The Air Force had initially planned to hold a competition to select a replacement specifically for the Extenders, referred to as KC-Y, after selecting Boeing's KC-46A Pegasus, originally referred to as KC-X, to replace the KC-135s. It subsequently decided to supplant at least a portion of the KC-10A fleet with KC-46As.

A KC-10A refuels a KC-46A while a KC-135R flies in the foreground., USAF

In its most recent budget request, for the 2021 Fiscal Year, the Air Force announced plans to retire 16 KC-10As, along with 13 KC-135s, in the coming year. The service has since backed away from this proposal in the face of significant backlash from Congress, as well as from within the U.S. military itself

A key issue is that the KC-46A program has been dogged by a host of major quality control and technical issues, especially with the plane's Remote Vision System (RVS), over the years. Unlike in previous tankers, where an individual would lie at the rear of the aircraft and visually observe the situation while manipulating the refueling boom into receiving aircraft, boom operators in the KC-46A use the RVS to do this remotely from the plane's main cabin. 

The existing RVS has proven to be difficult and potentially dangerous to operate under certain circumstances and the Air Force has said that it will not use the KC-46As for day-to-day refueling activities, in combat or elsewhere, until Boeing implements a fix. The goal is for Boeing to have finished the development and testing of the new RVS by 2023. You can read more about this saga in these past War Zone pieces. The type also has an integrated hose and drogue system, like the KC-10, that can refuel Navy and Marine Corps aircraft without the same risk issues.
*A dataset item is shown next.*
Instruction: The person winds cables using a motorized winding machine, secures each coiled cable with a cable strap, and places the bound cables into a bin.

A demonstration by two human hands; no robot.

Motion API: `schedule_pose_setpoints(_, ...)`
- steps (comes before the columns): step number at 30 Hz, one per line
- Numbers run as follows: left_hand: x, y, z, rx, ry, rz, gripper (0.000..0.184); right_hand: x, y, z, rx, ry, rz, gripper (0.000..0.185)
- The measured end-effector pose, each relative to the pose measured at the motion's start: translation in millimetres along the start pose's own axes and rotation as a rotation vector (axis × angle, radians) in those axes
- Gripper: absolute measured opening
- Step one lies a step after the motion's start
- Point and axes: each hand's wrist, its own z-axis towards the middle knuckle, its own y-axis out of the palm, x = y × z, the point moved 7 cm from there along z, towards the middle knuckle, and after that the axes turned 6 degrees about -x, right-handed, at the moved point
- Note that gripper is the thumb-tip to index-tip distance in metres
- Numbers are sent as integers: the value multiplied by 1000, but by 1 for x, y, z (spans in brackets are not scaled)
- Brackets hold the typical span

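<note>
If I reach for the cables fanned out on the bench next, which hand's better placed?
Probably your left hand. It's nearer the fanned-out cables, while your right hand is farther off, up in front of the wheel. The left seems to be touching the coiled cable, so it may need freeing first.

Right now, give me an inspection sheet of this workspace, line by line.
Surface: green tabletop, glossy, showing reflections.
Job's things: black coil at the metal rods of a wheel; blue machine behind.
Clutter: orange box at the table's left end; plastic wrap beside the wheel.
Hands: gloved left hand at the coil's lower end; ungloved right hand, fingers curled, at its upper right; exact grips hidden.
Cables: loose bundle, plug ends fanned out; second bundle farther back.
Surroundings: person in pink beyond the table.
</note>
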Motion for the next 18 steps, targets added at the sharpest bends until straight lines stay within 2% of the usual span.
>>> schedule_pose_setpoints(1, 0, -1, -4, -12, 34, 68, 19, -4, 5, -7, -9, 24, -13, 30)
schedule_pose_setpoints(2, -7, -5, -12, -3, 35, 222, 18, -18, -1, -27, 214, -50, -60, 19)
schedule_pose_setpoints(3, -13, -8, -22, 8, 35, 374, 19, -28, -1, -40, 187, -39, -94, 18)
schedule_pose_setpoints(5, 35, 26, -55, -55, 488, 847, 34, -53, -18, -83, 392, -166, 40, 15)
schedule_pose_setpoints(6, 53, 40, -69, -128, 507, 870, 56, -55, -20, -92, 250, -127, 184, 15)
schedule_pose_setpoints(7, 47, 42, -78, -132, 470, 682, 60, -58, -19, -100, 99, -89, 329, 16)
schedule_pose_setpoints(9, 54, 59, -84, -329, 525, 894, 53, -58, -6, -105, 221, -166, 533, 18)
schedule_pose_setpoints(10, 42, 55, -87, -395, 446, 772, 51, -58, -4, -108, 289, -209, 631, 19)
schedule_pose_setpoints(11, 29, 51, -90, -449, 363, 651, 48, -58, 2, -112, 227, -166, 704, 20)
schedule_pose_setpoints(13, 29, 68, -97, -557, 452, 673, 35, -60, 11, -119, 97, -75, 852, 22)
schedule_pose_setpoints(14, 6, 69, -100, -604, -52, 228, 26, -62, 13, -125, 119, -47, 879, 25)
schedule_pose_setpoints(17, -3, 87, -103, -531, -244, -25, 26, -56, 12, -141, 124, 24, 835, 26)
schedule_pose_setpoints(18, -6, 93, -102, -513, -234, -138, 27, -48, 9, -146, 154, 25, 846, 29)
A view of the boom operator stations in the KC-46A and the Remote Vision System that they use., USAF

The service has now pushed back making a decision about approving the start of full-rate production of the Pegasuses until at least 2024, with the hope that the improved RVS will be ready by then. It's unclear how long it will take to integrate the fix into the more than 30 KC-46As the Air Force will have already received by then.

As it stands now, the Senate is looking add a provision to the next annual defense policy bill, or National Defense Authorization Act, to force the delay of any tanker retirement plans until the RVS issues are resolved. It's not clear how this might impact the Air Fore's plans to send the KC-10As to the boneyard, which are already in progress now.

AMARG adjacent to Davis Monthan Air Force Base in Tucson, Arizona. , US Navy

U.S. Transportation Command, by way of the Air Force's Air Mobility Command, is also exploring options for hiring contractors to provide important additional tanker capacity. One of the options that Air Mobility Command has been considering is the sale or lease of tankers from U.S. military stocks, such as the boneyard at Davis-Monthan, to private companies, who would then operate them under contract with the U.S. military. The influx of KC-10As would add to a number of KC-135s already at the boneyard. Private aerial refueling firm Omega Air has already bought the two KDC-10s from the Dutch Air Force, which retired them in favor of new Airbus A330 Multi-Role Tanker Transports (MRTT).

A KDC-10 refuels an F-35 Joint Strike Fighter., Omega Air

It is worth noting that private companies that the Air Force has consulted with about these plans rejected the idea of buying or leasing aircraft from the U.S. government. It's unclear exactly why this was the case, but there were significant potential legal and regulatory hurdles to the proposal. You can read more about that proposal, as well as the others the Air Force has been exploring, in detail in this past War Zone story.

What is clear is that the Air Force is moving ahead with its plans to retire at least some KC-10As in the near future, at least until Congress orders them to stop.

USAF

Update: 3:10 PM EST—

Flight tracking data available from ADS-B Exchange shows that KC-10A, serial number 86-0036, has touched down at Davis-Monthan Air Force Base after leaving Joint Base McGuire-Dix-Lakehurst, further indicating that it is indeed the first Extender to head to the boneyard.